▸ WHAT YOU ARE ASKED TO DO:
Your reply should hold only the lines from the records below where "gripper" occurs.
[Opening SOURCE DATA section]
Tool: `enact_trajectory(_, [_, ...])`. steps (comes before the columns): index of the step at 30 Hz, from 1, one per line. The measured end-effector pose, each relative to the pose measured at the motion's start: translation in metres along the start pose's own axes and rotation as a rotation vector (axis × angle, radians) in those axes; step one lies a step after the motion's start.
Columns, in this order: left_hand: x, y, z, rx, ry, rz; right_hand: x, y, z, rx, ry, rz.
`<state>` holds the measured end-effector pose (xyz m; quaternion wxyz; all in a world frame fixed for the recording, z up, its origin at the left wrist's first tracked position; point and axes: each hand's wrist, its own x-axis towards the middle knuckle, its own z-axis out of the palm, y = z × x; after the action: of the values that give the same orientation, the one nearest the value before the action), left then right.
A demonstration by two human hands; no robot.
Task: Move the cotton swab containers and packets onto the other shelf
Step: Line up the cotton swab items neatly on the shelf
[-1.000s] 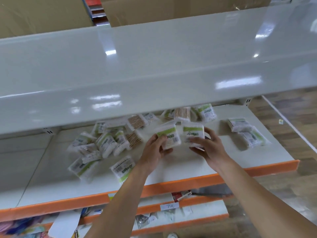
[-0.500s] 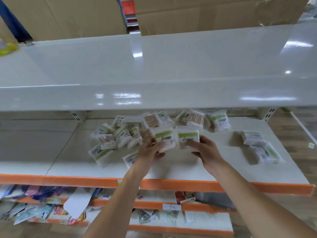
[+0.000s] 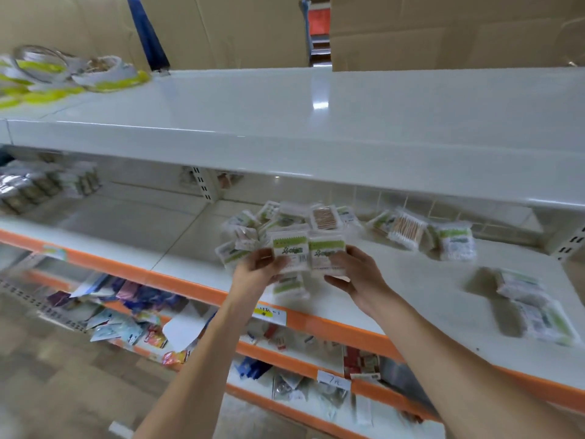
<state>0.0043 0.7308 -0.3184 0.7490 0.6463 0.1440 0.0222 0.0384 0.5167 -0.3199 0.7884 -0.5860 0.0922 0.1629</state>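
Note:
My left hand (image 3: 258,274) grips a white cotton swab packet with a green label (image 3: 289,250). My right hand (image 3: 357,277) grips a second, similar packet (image 3: 326,253) right beside it. Both packets are held upright just above the middle shelf (image 3: 411,280). Behind them lies a loose pile of swab packets (image 3: 285,217), with more (image 3: 408,231) to the right and two (image 3: 535,308) near the shelf's right end. One packet (image 3: 289,288) lies under my hands. At the far left of the same level stand several swab containers (image 3: 41,188).
A broad white upper shelf (image 3: 316,122) overhangs the middle one; yellow-and-white round items (image 3: 72,74) lie at its left end. Orange-edged lower shelves (image 3: 316,369) carry assorted small goods. Cardboard boxes (image 3: 443,30) stand behind.
The view has swung to the left, revealing the left shelf section. Both hands still hold their packets, now slightly higher and closer together above the shelf.

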Motion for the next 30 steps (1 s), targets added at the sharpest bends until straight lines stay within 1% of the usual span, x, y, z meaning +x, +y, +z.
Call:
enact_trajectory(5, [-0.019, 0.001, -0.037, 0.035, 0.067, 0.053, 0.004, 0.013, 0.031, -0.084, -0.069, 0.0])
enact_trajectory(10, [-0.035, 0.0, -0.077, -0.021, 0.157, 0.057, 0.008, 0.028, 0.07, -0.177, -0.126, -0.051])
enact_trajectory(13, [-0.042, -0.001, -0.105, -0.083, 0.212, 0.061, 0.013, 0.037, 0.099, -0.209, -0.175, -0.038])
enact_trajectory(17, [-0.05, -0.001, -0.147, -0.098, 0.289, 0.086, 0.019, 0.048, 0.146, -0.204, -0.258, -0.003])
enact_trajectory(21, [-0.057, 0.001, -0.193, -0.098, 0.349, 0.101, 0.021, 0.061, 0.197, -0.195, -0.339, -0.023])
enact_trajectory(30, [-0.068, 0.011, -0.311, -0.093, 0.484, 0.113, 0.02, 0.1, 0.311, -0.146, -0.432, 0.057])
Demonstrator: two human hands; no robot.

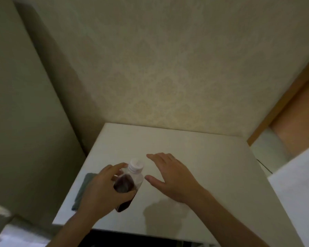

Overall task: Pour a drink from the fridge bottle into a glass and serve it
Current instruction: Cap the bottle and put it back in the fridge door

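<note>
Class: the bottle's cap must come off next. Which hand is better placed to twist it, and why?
Right. The right hand is open and free beside the white cap, while the left hand grips the bottle.

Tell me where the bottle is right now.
In the head view the bottle sits low and left of centre over the white tabletop, gripped by the left hand, with the open right hand just beside its white cap.

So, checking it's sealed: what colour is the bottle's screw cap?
White, on the clear plastic bottle of dark drink; its screw cap shows in the head view.
</note>
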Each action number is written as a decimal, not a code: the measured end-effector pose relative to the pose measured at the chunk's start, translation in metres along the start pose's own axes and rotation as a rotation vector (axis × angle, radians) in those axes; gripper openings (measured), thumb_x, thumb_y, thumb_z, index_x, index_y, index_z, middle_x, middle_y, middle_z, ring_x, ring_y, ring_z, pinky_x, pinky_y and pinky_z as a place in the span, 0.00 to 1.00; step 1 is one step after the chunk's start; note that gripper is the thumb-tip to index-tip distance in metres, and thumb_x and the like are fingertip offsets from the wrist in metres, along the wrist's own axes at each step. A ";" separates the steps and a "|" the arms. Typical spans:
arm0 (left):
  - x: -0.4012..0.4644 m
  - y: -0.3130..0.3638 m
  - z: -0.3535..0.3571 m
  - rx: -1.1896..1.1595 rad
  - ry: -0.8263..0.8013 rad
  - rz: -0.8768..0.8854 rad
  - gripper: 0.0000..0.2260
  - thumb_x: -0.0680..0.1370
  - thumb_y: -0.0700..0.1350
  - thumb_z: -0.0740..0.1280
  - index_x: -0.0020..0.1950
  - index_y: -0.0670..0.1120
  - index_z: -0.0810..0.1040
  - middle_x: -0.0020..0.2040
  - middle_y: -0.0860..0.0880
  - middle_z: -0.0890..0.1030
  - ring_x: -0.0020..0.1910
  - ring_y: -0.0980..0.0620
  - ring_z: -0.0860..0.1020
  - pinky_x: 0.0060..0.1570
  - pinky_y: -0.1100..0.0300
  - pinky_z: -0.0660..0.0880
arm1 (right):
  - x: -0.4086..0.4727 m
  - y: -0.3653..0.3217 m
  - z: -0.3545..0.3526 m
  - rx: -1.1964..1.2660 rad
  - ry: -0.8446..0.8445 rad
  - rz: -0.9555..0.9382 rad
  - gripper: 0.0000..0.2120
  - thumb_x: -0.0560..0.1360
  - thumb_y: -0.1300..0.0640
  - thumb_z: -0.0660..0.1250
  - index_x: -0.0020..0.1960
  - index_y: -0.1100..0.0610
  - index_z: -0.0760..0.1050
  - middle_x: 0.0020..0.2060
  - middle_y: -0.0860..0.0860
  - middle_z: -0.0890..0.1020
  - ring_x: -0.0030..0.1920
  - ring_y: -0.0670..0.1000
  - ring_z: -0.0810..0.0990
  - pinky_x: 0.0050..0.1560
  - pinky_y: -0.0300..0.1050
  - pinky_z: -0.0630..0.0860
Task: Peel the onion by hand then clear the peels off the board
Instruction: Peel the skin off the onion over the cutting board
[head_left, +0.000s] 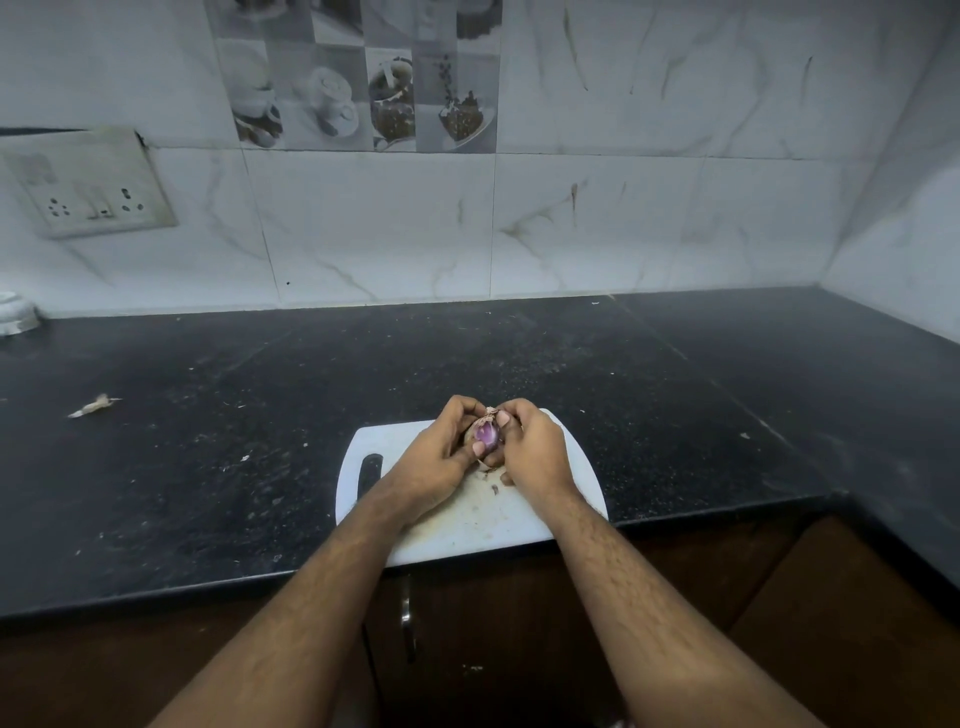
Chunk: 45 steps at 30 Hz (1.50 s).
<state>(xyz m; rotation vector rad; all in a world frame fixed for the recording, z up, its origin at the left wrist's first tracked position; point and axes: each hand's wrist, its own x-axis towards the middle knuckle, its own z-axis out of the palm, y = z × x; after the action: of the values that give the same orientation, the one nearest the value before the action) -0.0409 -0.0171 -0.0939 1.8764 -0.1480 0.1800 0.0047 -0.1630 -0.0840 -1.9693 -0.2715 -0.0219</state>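
Observation:
A small purple onion (486, 435) is held between both hands just above the white cutting board (457, 525). My left hand (439, 451) grips it from the left, thumb lying against its lower side. My right hand (535, 449) grips it from the right, thumb and fingers pinching the dry papery skin (491, 413) at its top. A shiny purple patch of flesh shows between the thumbs; most of the onion is hidden by the fingers. A few small peel scraps (494, 488) lie on the board under my right hand.
The board sits at the front edge of a black stone counter (208, 467), its handle slot (370, 470) on the left. A dry peel piece (96, 405) lies on the counter far left. A white object (15, 314) stands at the left wall. Cabinet handle (406, 618) below.

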 end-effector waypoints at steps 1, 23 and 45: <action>0.000 0.000 0.000 0.002 0.000 -0.003 0.15 0.83 0.40 0.65 0.65 0.56 0.71 0.58 0.51 0.84 0.62 0.50 0.81 0.68 0.46 0.75 | 0.001 0.000 0.000 -0.001 0.007 0.003 0.09 0.86 0.54 0.58 0.54 0.51 0.77 0.40 0.49 0.86 0.32 0.45 0.85 0.26 0.39 0.76; -0.003 -0.007 -0.003 -0.325 0.181 0.006 0.12 0.80 0.33 0.71 0.62 0.39 0.76 0.57 0.41 0.83 0.54 0.48 0.84 0.56 0.58 0.80 | -0.001 0.002 0.004 -0.105 0.040 -0.252 0.09 0.81 0.51 0.68 0.58 0.51 0.83 0.51 0.45 0.80 0.47 0.40 0.80 0.44 0.27 0.73; -0.007 0.000 -0.004 -0.509 0.297 0.002 0.04 0.83 0.36 0.67 0.52 0.39 0.73 0.47 0.45 0.87 0.48 0.43 0.85 0.53 0.52 0.82 | 0.004 0.011 0.006 -0.056 -0.022 -0.297 0.12 0.82 0.58 0.66 0.63 0.51 0.83 0.52 0.46 0.83 0.46 0.39 0.82 0.43 0.27 0.75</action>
<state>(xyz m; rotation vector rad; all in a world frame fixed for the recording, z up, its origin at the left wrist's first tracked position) -0.0484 -0.0131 -0.0937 1.3262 0.0109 0.3825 0.0107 -0.1610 -0.0960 -1.9701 -0.5813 -0.2023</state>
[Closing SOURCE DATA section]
▸ YOUR RESPONSE:
Each action number is written as a decimal, not a code: the measured end-effector pose relative to the pose measured at the chunk's start, translation in metres along the start pose's own axes and rotation as a rotation vector (axis × angle, radians) in those axes; gripper openings (measured), thumb_x, thumb_y, thumb_z, index_x, index_y, index_z, middle_x, middle_y, middle_z, ring_x, ring_y, ring_z, pinky_x, pinky_y and pinky_z as a place in the span, 0.00 to 1.00; step 1 is one step after the chunk's start; note that gripper is the thumb-tip to index-tip distance in metres, and thumb_x and the like are fingertip offsets from the wrist in metres, along the wrist's own axes at each step. A ";" separates the steps and a "|" the arms. Typical spans:
  - gripper: 0.0000..0.2260
  - gripper: 0.0000..0.2120

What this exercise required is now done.